> _WHAT NEEDS TO BE DONE_:
Set down the full data below exactly as given, please.
*-*-*
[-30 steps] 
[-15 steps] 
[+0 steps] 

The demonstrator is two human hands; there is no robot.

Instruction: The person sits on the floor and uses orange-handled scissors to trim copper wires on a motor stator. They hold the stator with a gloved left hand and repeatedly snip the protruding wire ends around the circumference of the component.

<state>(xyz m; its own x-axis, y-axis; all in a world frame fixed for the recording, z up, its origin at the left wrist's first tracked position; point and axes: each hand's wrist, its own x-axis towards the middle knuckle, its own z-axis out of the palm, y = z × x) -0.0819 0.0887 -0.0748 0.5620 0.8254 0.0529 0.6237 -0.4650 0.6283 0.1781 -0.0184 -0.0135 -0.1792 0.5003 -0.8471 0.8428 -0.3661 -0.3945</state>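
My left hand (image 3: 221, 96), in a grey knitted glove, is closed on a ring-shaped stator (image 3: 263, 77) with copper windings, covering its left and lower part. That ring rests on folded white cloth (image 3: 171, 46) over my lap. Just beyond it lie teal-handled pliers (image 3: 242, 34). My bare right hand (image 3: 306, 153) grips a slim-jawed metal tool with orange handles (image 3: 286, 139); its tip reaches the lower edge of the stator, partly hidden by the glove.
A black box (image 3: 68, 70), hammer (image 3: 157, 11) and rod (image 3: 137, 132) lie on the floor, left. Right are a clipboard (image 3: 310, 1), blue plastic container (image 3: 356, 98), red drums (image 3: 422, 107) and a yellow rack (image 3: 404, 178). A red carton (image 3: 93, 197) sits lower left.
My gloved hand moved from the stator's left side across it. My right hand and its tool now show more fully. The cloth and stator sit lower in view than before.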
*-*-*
> _EXERCISE RESULT_:
[-30 steps] 
[-15 steps] 
[+0 steps] 

The demonstrator is two human hands; there is no robot.

Instruction: The person sits on the floor and uses orange-handled scissors to trim copper wires on a motor stator. They hold the stator with a gloved left hand and repeatedly snip the protruding wire ends around the circumference of the component.

<state>(xyz m; its own x-axis, y-axis; all in a world frame fixed for the recording, z up, its origin at the left wrist's first tracked position; point and axes: each hand's wrist, its own x-axis towards the middle knuckle, its own z-axis out of the palm, y = z × x) -0.0819 0.0887 -0.0748 0.5620 0.8254 0.0529 0.6237 -0.4650 0.6283 0.1781 -0.0184 -0.0135 -0.1792 0.5003 -0.8471 0.8428 -0.3661 -0.3945</state>
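My left hand (image 3: 221, 96), in a grey knitted glove, is closed on a ring-shaped stator (image 3: 263, 77) with copper windings, covering its left and lower part. That ring rests on folded white cloth (image 3: 171, 46) over my lap. Just beyond it lie teal-handled pliers (image 3: 242, 34). My bare right hand (image 3: 306, 153) grips a slim-jawed metal tool with orange handles (image 3: 286, 139); its tip reaches the lower edge of the stator, partly hidden by the glove.
A black box (image 3: 68, 70), hammer (image 3: 157, 11) and rod (image 3: 137, 132) lie on the floor, left. Right are a clipboard (image 3: 310, 1), blue plastic container (image 3: 356, 98), red drums (image 3: 422, 107) and a yellow rack (image 3: 404, 178). A red carton (image 3: 93, 197) sits lower left.
My gloved hand moved from the stator's left side across it. My right hand and its tool now show more fully. The cloth and stator sit lower in view than before.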

The exercise contains nothing more.